Ленин давно уже кончил. Говорил кто-то из полка, а в голове Андронникова все вертелось: «Непобедимы, мы, мы, мы — непобедимы».
Тем временем на площади уже скомандовали строиться и уходить. Андронников, немного растроганный, взволнованный, сел в свой автомобиль.
— Товарищ, — спросил его шофер, — а что, как Владимир Ильич, вообще, так вообще, человек какой?
— Как и все: обыкновенный.
— Нет.
— Почему же «нет»?
— Да потому что нет!
Вечером у приятелей Городского района были проводы Андронникова.

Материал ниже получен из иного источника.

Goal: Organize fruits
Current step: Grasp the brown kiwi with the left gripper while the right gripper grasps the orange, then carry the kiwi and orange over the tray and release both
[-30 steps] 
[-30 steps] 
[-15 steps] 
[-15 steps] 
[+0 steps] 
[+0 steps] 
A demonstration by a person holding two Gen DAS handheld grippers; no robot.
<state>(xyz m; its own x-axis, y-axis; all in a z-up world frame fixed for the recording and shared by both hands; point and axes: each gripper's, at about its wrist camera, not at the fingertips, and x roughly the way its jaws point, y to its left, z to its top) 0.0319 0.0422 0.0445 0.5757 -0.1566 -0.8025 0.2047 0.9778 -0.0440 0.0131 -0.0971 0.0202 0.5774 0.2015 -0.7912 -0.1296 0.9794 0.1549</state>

За грязным медным самоваром, пыхтящим посредине двух сдвинутых ломберных столов, сидело человек восемь. Был тут и Голубин, простой русский рабочий, был сам хозяин квартиры, типограф, сгорбленный, бледный, с клочковатой растительностью в разных местах исхудалого лица, и его жена, бледная женщина с черными глазами, как уголья, всегда веселыми, дразнящими. Тут же сидел Резников. На кушетке развалились двое: один неопределенного возраста, еврейского типа, немного раскосый, немного грязный и поддергивающий брюки обоими локтями рук; рядом с ним латыш с грустными глазами и с правильно скучным лицом, как большие камни мостовой. Это тот самый, который освобождал генерала Самсониевского. Первый, грязноватый, держал латыша за обе пуговицы пиджака и, казалось, для вящего доказательства собирался нырнуть головой ему за пазуху. Немного боком к ним сидела стриженая девица в синем платье и синем пенсне, Несмелинская. В отдалении, хихикая неизвестно отчего, жались друг к другу две блондинки, почти девочки, работницы; у обеих подвязанные веревками мягкие туфельки, выкроенные из старой юбки.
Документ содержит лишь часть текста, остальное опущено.